Credit: Proc. Natl. Acad. Sci. USA

Oscillating reactions operating at the nanometer scale are guided by irregular surface structural features rather than by diffusion, as found for solution systems such as the classic Belousov-Zhabotinsky oscillating reaction, reports Jean-Sabin McEwen, Pierre Gaspard, Thierry Visart de Bocarmé, and Norbert Kruse of the Free University of Brussels (ULB), in Belgium (Proc. Natl. Acad. Sci. USA, DOI: 10.1073/pnas.0811941106). The researchers used field ion microscopy and theoretical modeling to examine the reaction of hydrogen and oxygen to produce water at a rhodium field-emitter tip. They found that the oscillation cycle starts when O2 dissociatively adsorbs onto rhodium, first populating both the surface and subsurface area at the apex of the tip. The oxide layers then expand into a crosslike pattern that depends on the crystalline nanostructures of the rhodium surface.

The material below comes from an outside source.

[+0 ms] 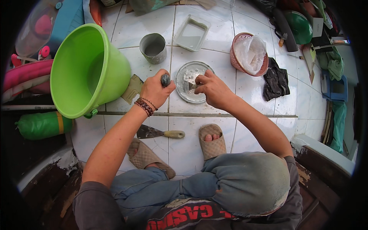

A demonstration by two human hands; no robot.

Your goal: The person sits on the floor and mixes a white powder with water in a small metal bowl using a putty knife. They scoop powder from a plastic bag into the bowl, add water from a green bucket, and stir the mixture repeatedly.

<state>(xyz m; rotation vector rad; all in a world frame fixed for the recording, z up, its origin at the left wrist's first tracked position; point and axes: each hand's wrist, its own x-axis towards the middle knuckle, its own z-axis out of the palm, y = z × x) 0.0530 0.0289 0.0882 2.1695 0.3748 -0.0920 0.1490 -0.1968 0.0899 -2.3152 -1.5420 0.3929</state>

As subsurface oxygen builds up, it hinders further adsorption of O2 on the surface, creating thermodynamic instability. After about 30 seconds, the instability leads to the sudden reduction of the oxide from the outer edges of the tip back toward the tip's apex, concurrent with release of the water product. The cycle then starts anew with oxygen adsorption.